Sprzedawczyni mimo tego, że jeden z napastników chwycił ją za rękę zachowała zimną krew. Kobieta znała z widzenia obydwu mężczyzn. Nie otworzyła im kasy. Powiedziała im, żeby się zastanowili nad tym co robią bo może spotkać ich surowa kara. Słowa wypowiedziane przez kobietę napastnicy potraktowali poważnie. Jedne z nich tak się nimi przejął, że się rozpłakał – relacjonują mundurowi.

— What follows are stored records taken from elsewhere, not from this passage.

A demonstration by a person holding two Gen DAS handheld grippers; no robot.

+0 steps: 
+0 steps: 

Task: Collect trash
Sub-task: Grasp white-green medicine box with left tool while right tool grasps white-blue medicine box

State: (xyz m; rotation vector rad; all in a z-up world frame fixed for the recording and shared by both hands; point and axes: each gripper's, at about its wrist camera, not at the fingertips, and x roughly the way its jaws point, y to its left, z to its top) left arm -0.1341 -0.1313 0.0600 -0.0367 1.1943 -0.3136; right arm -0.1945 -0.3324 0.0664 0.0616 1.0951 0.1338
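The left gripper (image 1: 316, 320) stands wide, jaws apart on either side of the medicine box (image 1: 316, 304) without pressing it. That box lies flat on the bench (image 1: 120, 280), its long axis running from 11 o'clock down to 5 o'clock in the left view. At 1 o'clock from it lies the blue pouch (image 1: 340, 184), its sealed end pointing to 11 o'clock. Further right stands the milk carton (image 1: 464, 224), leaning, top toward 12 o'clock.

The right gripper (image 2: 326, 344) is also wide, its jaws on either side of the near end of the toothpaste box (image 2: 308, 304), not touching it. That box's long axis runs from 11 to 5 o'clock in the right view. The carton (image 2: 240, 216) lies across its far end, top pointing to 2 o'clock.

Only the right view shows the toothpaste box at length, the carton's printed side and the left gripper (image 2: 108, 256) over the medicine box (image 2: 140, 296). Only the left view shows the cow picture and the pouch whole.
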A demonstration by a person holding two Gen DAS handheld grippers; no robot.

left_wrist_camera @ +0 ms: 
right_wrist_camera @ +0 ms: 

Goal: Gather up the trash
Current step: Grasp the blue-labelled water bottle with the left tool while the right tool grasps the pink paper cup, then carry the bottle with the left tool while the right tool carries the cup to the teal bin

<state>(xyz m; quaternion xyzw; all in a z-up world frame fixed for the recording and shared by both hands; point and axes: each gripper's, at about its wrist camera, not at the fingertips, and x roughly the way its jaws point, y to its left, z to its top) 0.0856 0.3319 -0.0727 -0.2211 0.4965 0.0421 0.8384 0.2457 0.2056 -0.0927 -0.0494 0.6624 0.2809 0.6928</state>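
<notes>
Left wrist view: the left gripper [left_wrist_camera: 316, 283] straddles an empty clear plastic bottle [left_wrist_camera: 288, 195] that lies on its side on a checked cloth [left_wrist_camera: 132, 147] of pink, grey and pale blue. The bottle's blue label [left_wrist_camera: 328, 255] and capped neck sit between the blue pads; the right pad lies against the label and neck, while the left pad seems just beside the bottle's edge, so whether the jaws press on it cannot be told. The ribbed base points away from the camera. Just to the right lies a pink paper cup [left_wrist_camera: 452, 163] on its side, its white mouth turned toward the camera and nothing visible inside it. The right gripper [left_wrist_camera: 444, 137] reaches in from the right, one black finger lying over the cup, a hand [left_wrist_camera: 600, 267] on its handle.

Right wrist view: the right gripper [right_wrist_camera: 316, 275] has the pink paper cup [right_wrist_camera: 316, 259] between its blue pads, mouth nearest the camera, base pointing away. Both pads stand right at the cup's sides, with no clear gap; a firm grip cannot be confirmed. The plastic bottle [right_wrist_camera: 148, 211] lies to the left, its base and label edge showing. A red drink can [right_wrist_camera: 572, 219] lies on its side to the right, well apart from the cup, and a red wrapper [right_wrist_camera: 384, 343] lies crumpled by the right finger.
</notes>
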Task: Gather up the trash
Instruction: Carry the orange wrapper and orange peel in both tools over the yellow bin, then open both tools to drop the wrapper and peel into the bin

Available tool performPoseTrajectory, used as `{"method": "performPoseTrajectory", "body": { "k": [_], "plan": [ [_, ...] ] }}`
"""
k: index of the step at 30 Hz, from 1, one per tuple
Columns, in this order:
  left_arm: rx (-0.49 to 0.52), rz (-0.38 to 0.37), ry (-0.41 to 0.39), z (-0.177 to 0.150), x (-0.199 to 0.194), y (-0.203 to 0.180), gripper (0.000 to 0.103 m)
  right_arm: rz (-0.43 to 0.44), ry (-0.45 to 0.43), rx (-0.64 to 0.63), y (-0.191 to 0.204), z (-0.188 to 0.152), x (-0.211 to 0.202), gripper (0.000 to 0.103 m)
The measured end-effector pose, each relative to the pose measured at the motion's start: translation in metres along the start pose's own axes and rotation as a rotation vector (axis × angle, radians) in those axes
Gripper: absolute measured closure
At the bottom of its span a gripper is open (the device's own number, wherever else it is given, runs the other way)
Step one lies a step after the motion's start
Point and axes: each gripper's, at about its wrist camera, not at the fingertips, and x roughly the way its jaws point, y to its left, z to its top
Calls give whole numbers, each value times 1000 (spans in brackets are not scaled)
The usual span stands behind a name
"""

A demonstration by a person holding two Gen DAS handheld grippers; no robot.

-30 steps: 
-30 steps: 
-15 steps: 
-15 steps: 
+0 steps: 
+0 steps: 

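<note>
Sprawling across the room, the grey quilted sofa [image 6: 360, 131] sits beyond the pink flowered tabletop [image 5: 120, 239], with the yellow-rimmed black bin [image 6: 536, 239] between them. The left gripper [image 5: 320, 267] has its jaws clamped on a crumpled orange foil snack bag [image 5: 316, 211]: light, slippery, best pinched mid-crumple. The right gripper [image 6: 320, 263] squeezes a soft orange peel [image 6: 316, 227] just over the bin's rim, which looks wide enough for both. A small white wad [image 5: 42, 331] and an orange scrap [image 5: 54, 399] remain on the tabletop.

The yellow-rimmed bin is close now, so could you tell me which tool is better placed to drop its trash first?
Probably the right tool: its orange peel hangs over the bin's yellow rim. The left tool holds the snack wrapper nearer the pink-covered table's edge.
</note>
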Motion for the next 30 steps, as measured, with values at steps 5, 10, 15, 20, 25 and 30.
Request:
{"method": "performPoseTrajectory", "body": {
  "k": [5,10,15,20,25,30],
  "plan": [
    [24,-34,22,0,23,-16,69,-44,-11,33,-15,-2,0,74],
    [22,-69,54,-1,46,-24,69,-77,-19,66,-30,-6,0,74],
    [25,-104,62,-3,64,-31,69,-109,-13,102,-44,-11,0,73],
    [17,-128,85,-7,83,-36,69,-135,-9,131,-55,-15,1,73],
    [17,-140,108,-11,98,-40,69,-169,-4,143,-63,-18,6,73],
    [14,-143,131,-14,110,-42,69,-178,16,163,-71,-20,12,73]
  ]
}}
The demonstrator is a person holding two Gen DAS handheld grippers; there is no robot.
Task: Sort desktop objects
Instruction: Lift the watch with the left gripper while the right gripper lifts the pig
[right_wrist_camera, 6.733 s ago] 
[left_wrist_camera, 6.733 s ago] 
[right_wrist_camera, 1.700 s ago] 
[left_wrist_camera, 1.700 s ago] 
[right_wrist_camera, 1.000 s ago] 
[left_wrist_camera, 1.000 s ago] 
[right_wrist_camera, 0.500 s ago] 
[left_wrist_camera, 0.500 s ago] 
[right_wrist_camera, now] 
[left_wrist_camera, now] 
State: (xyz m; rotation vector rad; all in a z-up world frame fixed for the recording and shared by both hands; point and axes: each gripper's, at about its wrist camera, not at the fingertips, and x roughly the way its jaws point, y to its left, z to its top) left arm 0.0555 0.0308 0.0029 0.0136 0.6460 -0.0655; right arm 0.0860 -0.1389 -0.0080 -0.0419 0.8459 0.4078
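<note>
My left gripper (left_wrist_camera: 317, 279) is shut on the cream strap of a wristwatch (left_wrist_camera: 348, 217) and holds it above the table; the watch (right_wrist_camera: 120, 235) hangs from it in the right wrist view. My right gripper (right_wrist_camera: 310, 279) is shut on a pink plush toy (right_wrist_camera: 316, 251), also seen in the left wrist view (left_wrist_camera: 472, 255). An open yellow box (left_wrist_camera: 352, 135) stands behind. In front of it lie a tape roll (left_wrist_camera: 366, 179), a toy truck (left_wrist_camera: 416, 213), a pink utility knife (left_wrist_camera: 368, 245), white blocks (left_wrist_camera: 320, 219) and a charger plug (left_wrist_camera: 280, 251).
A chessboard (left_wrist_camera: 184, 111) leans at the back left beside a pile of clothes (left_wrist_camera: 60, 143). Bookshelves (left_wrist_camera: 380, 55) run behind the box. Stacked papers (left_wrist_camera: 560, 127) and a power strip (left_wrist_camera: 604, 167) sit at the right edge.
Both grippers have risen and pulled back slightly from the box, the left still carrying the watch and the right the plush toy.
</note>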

Jeszcze tego samego dnia policjanci zatrzymali dwóch niesfornych braci. Następnego dnia, gdy wytrzeźwieli usłyszeli zarzut usiłowania rozboju, do którego się przyznali. Żaden z nich nie potrafił logicznie wskazać dlaczego dzień wcześniej wtargnęli do sklepu. Napastnicy całą winę zrzucili na zbyt dużą ilość wypitego alkoholu. Policjanci wnioskowali o dozór dla sprawców usiłowania rozboju. Kodeks karny za przestępstwo rozboju przewiduje karę nawet do 12 lat pozbawienia wolności.